## TASK OBJECTIVE:
Every line below should be duplicated exactly.

[[ SUPPLIED INFORMATION open ]]

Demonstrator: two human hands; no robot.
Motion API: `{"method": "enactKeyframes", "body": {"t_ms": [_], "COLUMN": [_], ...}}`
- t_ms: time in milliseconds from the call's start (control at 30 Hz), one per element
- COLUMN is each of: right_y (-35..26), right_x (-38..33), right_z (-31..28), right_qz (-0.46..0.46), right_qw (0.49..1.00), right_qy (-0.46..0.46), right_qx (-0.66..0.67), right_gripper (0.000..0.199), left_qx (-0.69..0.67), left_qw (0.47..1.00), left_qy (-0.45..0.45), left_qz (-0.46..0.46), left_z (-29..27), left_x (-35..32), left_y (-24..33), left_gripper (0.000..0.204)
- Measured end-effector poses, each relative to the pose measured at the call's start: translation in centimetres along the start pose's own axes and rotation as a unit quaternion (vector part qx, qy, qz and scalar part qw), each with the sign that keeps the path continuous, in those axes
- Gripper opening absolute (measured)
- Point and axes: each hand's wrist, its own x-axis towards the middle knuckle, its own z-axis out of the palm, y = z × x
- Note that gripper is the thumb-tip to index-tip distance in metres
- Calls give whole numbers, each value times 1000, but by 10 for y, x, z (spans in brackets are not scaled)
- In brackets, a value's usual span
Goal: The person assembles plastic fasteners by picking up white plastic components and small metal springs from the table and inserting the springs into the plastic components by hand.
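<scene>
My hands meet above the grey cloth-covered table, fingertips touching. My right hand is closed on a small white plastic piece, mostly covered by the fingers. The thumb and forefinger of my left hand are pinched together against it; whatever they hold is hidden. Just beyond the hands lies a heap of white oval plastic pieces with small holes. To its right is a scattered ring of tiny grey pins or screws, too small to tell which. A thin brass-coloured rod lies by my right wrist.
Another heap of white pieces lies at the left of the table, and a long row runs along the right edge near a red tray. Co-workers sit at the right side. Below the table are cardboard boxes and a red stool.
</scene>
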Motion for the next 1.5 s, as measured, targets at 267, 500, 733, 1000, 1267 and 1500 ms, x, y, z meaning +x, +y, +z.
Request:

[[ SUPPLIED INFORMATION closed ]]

## ANSWER BOX:
Demonstrator: two human hands; no robot.
Motion API: `{"method": "enactKeyframes", "body": {"t_ms": [_], "COLUMN": [_], ...}}`
- t_ms: time in milliseconds from the call's start (control at 30 Hz), one per element
- COLUMN is each of: right_y (-35..26), right_x (-38..33), right_z (-31..28), right_qz (-0.46..0.46), right_qw (0.49..1.00), right_qy (-0.46..0.46), right_qx (-0.66..0.67), right_gripper (0.000..0.199), left_qx (-0.69..0.67), left_qw (0.47..1.00), left_qy (-0.45..0.45), left_qz (-0.46..0.46), left_z (-29..27), left_x (-35..32), left_y (-24..33), left_gripper (0.000..0.204)
- Measured end-effector poses, each relative to the pose measured at the call's start: translation in centimetres along the start pose's own axes and rotation as a unit quaternion (vector part qx, qy, qz and scalar part qw), each with the sign that keeps the path continuous, in those axes
- Gripper opening absolute (measured)
- Point and axes: each hand's wrist, its own x-axis towards the middle knuckle, its own z-axis out of the palm, y = z × x
- Note that gripper is the thumb-tip to index-tip distance in metres
- Calls give whole numbers, each value times 1000, but by 10 for y, x, z (spans in brackets are not scaled)
- In brackets, a value's usual span
Goal: The person assembles plastic fasteners by picking up white plastic components and small metal springs from the table and inserting the springs into the plastic components by hand.
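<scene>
My hands meet above the grey cloth-covered table, fingertips touching. My right hand is closed on a small white plastic piece, mostly covered by the fingers. The thumb and forefinger of my left hand are pinched together against it; whatever they hold is hidden. Just beyond the hands lies a heap of white oval plastic pieces with small holes. To its right is a scattered ring of tiny grey pins or screws, too small to tell which. A thin brass-coloured rod lies by my right wrist.
Another heap of white pieces lies at the left of the table, and a long row runs along the right edge near a red tray. Co-workers sit at the right side. Below the table are cardboard boxes and a red stool.
</scene>
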Motion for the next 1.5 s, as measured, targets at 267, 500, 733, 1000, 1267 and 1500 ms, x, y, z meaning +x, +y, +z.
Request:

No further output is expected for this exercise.